How Do Firms Respond to Size Regulation?

This new NBER Working Paper  documents the growth of the number of French firms with 49 employees.

“In France, firms with 50 employees or more face substantially more regulation than firms with less than 50. As a result, the size distribution of firms is visibly distorted: there are many firms with exactly 49 employees.”

You might think that 49 person firms would be equally likely as 50 person firms but French regulation creates a  discontinuity due to the conscious choice by firms to avoid growing “too big”.

Will U.S firms engage in similar behavior to reduce their exposure to new health care regulation?  If many firms engage in such behavior, does this have aggregate consequences or can thousands of 49 person firms achieve similar economic production as fewer larger firms?

Author: Matthew E. Kahn

Professor of Economics at UCLA.

32 thoughts on “How Do Firms Respond to Size Regulation?”
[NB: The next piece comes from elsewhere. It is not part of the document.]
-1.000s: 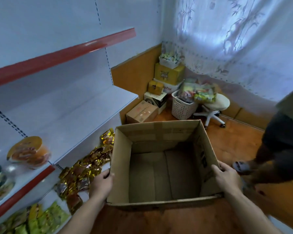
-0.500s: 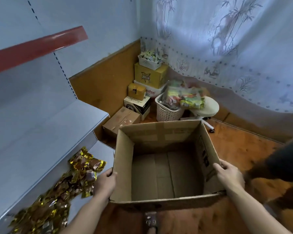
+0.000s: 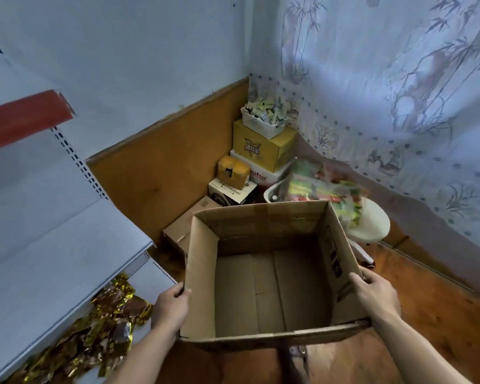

  1. The federal employment discrimination laws have long applied only to companies above a certain size, which I am too lazy to look up now and have long forgotten since my clients are all well above the threshhold. Maybe there’s a discontinuity there. Certainly it’s a place to look/

    1. Ya - this sort of hard edge has been around for a long time in the US too.
      Personally, I would expect some distortions in distribution around the 40-60 range, but not something giant.

      If your company is doing well enough to hire the 50th worker, it will probably take some extra time to get the paperwork all lined up.

  2. I think this is Obama’s clever plan to rebuild the middle-entrepreneur class!! Lots of people working at 3/4ths speed on their 45-person firms, and volunteering in their churches and running Scout Troops. The Fifties will come back!! and all because of Obamacare and the 50-person limit!!

  3. From the WSJ: “But with fewer than 50 full-time equivalent employees in each half of this business, he hopes to avoid paying the penalties that otherwise could amount to at least $40,000 a year.”

    Obviously that’s a noticeable cost to hiring worker No. 50. At the same time, it doesn’t seem prohibitive if he has serious growth prospects.

    On the other hand, that plant ain’t making its employees rich. $1.6 million in sales with 40 employees? Taking out his rent and input costs and cetera, they would indeed as the Journal says be “low paid.”

    1. By ‘penalties’, does the article mean premiums for employee benefits? It’s not as if the company is to be punished, it’s just that employees are being given benefits. Why is this element of employee benefits considered a penalty when other elements, or basic pay, is not? It all comes out of gross income and is money that the employer can’t take home.

      Is there no benefit to being a better place to work, in attracting employees?

  4. I wonder what the natural limit of firm size, without regulation, is for firms which can get down to 49 employees. It seems to me that once you get to 75 employees, say, it becomes unrealistic to think you can cut back to 49. Actually, I suspect the upper limit is less than 75, maybe 60 or so.

    It would be helpful to look at the histogram showing the numbers of French firm sizes in the 45-65 employee range.

    1. Indeed; you’d likely expect a depression versus the expected distribution curve in the 50-70 range, complementing the spike at 45-49 and together cancelling out.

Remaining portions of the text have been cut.